Tuesday, April 29, 2014

How to make school mornings better.

So mornings can be brutal. Absolutely brutal. We are that family that likes to sleep until the very last minute and then rush around like headless chickens. We Fogels can sleep like nobody's business. So here is how we took some of the beatdown out of our mornings, even with a child who STILL cannot (will not) dress himself:

The Kindergartener:
Alarm clock. We took Ryan to Target when she turned 5 to pick out her own alarm clock. We lay out her uniform the night before and when her alarm clock goes off, she gets up and dresses herself and comes downstairs. Larry has her cereal and juice waiting for her at the table. While she eats I fix her hair, then she gets her shoes on. She is pretty self-sufficient.

The Preschooler:
Lord love a duck. Zane is just difficult. He refuses to dress himself and needs a lot of prodding. So we try to make mornings as prod-proof as possible. He sleeps in his school clothes (unless it's picture day or something) because I refuse to struggle a groggy, cranky child out of PJs and into school clothes. He is also not a breakfast kind of guy, but I refuse to send him out the door without anything in his tummy or to stand there and prod him to eat, so he drinks a breakfast shake out of a straw cup, which we hand him as soon as we roll him out of bed. Then I carry him downstairs and he goes potty and then sits at the table in a coma while I get his shoes on until it's time to go.

The Lunches:
We make them the night before and stick them in the fridge so we can shove them in the backpacks on the way out the door. Larry loads the lunches in the backpacks while I get dressed. (Though I am totally unashamed to be that sh#@show of a mom at drop off in her pajamas. This is the blessing and the curse of going to a very close-knit community school. You already know everybody, they already know all your junk and you can just be yourself. Even if yourself is in jammies.)

The Car Loading:
Larry loads the backpacks in the front seat and buckles Zane in the way-back (we carpool with neighbors, so we sit the kids in the order in which they get out). Zane might be the only nearly-five-year-old who refuses to buckle himself. But whatever. We have learned to pick our battles.

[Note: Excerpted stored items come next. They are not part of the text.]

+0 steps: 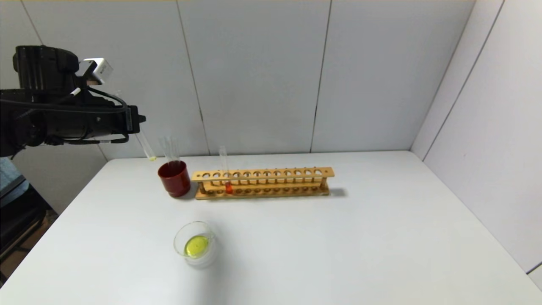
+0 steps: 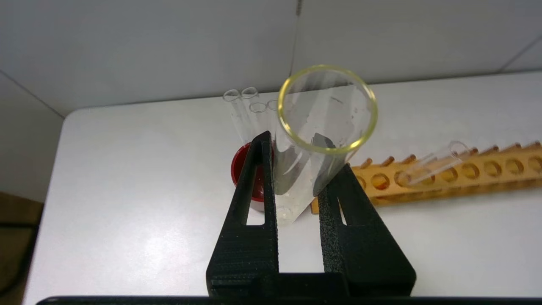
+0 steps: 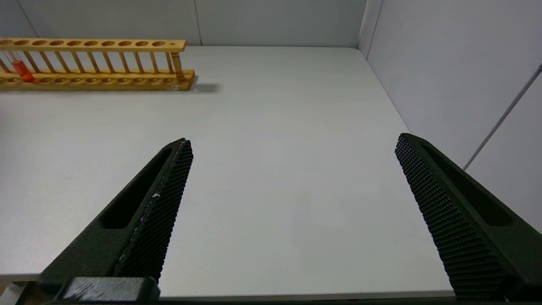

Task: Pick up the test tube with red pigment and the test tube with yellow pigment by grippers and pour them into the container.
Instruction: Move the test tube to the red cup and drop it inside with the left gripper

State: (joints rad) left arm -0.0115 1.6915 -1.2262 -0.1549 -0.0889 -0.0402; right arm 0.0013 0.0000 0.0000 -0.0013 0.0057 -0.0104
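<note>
White tabletop, grey panelled walls behind, pretty bare setup. Nearest the robot sits the container (image 1: 195,244), left of centre, with a yellow puddle already in it, so the yellow pour looks done. The right gripper (image 3: 292,169) hangs over the near right side of the table, jaws spread wide, nothing in them. Farther back on the left, the left gripper (image 2: 298,180) is clamped on the test tube with yellow pigment (image 1: 146,146), held high and tilted, looking nearly drained. Just beyond it sits a dark red cup (image 1: 174,178) holding clear tubes (image 1: 170,149), probably where the empty goes. The test tube with red pigment (image 1: 225,169) stands in the wooden rack (image 1: 262,183), untouched, so that half's left.
</note>
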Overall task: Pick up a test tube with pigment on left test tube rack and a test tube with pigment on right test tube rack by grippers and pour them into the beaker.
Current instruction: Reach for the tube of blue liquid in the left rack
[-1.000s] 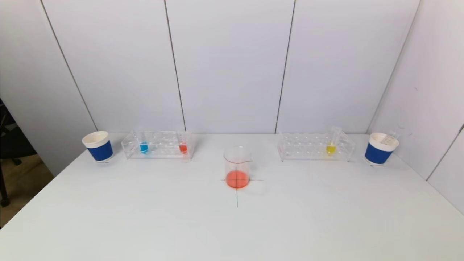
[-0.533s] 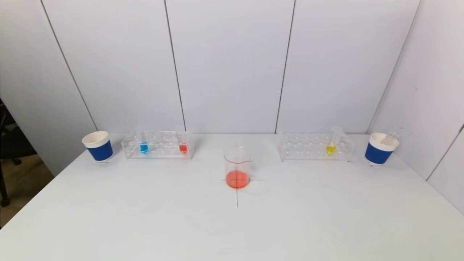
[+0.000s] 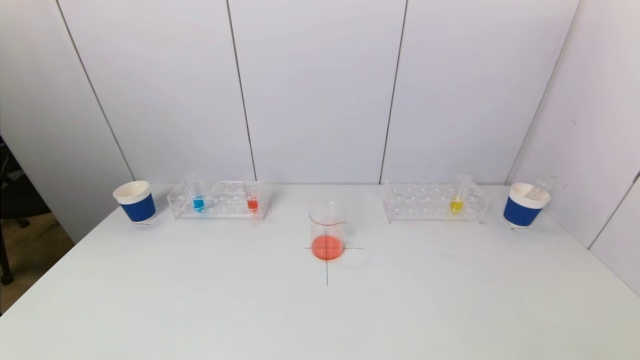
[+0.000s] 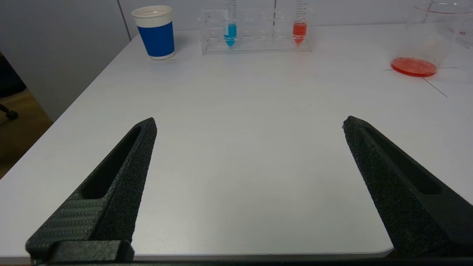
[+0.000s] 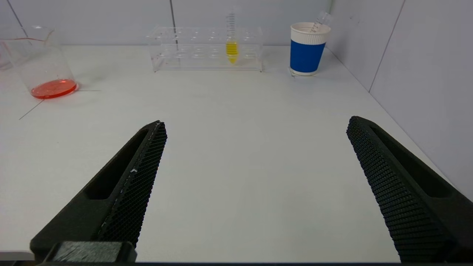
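Observation:
The clear left rack [image 3: 218,200] holds a blue-pigment tube [image 3: 198,202] and a red-pigment tube [image 3: 252,203]; both show in the left wrist view, blue [image 4: 230,29] and red [image 4: 299,28]. The clear right rack [image 3: 434,202] holds a yellow-pigment tube [image 3: 456,204], also in the right wrist view [image 5: 231,47]. The glass beaker [image 3: 327,231] with red liquid stands at the table's middle on a cross mark. My left gripper [image 4: 249,123] is open and empty over the table's near left edge. My right gripper [image 5: 257,123] is open and empty over the near right edge. Neither shows in the head view.
A blue paper cup [image 3: 135,202] stands left of the left rack. Another blue cup [image 3: 525,205] with an empty tube in it stands right of the right rack, near the side wall [image 5: 425,66]. The table's left edge [image 4: 74,99] drops to the floor.

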Robot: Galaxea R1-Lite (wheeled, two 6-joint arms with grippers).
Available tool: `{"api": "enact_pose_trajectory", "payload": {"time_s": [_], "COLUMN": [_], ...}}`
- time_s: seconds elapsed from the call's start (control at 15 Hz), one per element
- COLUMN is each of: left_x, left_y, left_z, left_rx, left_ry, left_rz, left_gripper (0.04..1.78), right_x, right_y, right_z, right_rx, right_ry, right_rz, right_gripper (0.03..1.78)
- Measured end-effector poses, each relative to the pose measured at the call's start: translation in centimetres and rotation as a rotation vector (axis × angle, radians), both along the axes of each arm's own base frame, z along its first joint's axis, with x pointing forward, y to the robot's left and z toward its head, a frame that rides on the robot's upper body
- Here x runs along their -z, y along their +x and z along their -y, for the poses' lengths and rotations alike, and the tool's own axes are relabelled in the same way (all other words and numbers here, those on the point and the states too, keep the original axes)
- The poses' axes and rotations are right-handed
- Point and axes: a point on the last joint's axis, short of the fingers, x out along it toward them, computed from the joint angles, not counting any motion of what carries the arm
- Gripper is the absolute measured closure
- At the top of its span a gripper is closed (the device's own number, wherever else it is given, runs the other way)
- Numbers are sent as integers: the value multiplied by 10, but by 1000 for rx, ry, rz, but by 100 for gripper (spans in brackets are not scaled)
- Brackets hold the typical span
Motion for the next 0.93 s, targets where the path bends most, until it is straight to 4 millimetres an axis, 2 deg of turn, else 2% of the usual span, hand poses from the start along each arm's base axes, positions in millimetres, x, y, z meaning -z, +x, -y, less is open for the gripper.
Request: {"api": "enact_pose_trajectory", "payload": {"time_s": [0.93], "left_x": [0], "left_y": [0], "left_z": [0], "left_rx": [0], "left_ry": [8], "left_rz": [0], "left_gripper": [6], "right_x": [0], "right_y": [0], "right_z": [0], "right_rx": [0], "right_ry": [0], "right_rz": [0], "right_gripper": [4]}}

The Shoes/Jackets/Backpacks:
These are all stored in bins/on hooks in the laundry room, which is on the way to the garage. We can just grab them all on the way out the door.

Our morning routine is, start-to-finish, 25 minutes from the time we roll out of bed to the time we pull out of the driveway. It isn't pretty, Zane is sometimes a bit wrinkled and we are all still half-asleep, but it is SO MUCH BETTER than it used to be where everybody was yelling at everybody to hurry up, get up, get dressed, etc.  And doing carpool keeps us accountable to leave on time. We drop the kids 10-15 minutes before school starts so the kids don't feel rushed or worried about being late. (Not that Zane would care one bit.) ;)

3 comments:

  1. You've got it down to a science! I love, love, love "The Preschooler" paragraph. "Lord love a duck." LOL!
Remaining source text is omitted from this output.